A federal appeals court on Friday affirmed dismissal of all but one of 68 claims filed by plaintiffs in 22 states against both generic and brand-name manufacturers for personal injuries related to the use of the drug propoxyphene, which was sold under the brand names Darvocet and Darvon.

The U.S. Food and Drug Administration announced withdrawal of propoxyphene, which was used to treat mild to moderate pain, in November 2010, stating there was data showing that, even at recommended does, it increased the risk for serious abnormal heart rhythms that have been linked to adverse effects including sudden death.

The drug's manufacturer, Newport, Kentucky-based Xanodyne Pharmaceuticals Inc., agreed to withdraw the drug at the FDA's request, and its generic manufacturers agreed to voluntarily remove their products as well

The 68 plaintiffs in In re: Darvocet, Darvon and Propoxyphene Products Liability Litigation had all taken the drug before its 2010 withdrawal, according to Friday's ruling by the 6th U.S. Circuit Court of Appeals in Cincinnati.

The three sets of claims against the generic manufacturers were for wrongful marketing, failure-to-warn and various remaining state law claims, including breached express and implied warranty, fraud, misrepresentation and consumer protection. Claims against the drug's brand manufacturers were for failure to state a claim, according to the appellate ruling.

The plaintiffs' claims were consolidated by the Judicial Panel on Multidistrict Litigation in 2011 in the U.S. District Court in Lexington, Kentucky. The District Court dismissed all the claims, and the plaintiffs appealed.

The appeals court upheld dismissal of all but one of the claims. In the wrongful marketing claim against the generic manufacturing firms, for example, the unanimous three-judge panel of the 6th Circuit said such claims are pre-empted under two U.S. Supreme Court rulings.

The high court's 2011 ruling in Pliva v. Mensing held that cases against generic manufacturers could not go forward because it is impossible for them to comply simultaneously with the state duty to adequately warn and “their federal duty of sameness,” the federal law that requires generic drug labels to be the same as their branded counterpart.

Also cited was the Supreme Court's June 2013 ruling in Bartlett v. Mutual Pharmaceutical Co., in which the high court held that state law design-defect claims that turn on the adequacy of a drug's warnings are pre-empted by the Pliva ruling.
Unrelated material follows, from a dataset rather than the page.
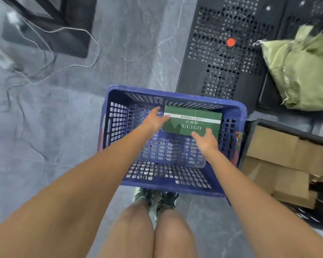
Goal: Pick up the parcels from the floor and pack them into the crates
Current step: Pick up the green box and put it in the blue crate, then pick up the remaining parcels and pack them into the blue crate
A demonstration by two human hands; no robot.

“Plaintiffs' wrongful marketing claim stacks assumptions into a house of cards,” says the appellate ruling. “It asks us to assume that parallel misbranding claims survive Mensing and Bartlett preemption. … At a minimum the house collapses based on their deficient pleading,” said the ruling.

The one claim the appeals court reinstated and remanded to the District Court concerned the issue of whether a brand name drug manufacturer had been identified in the lawsuit.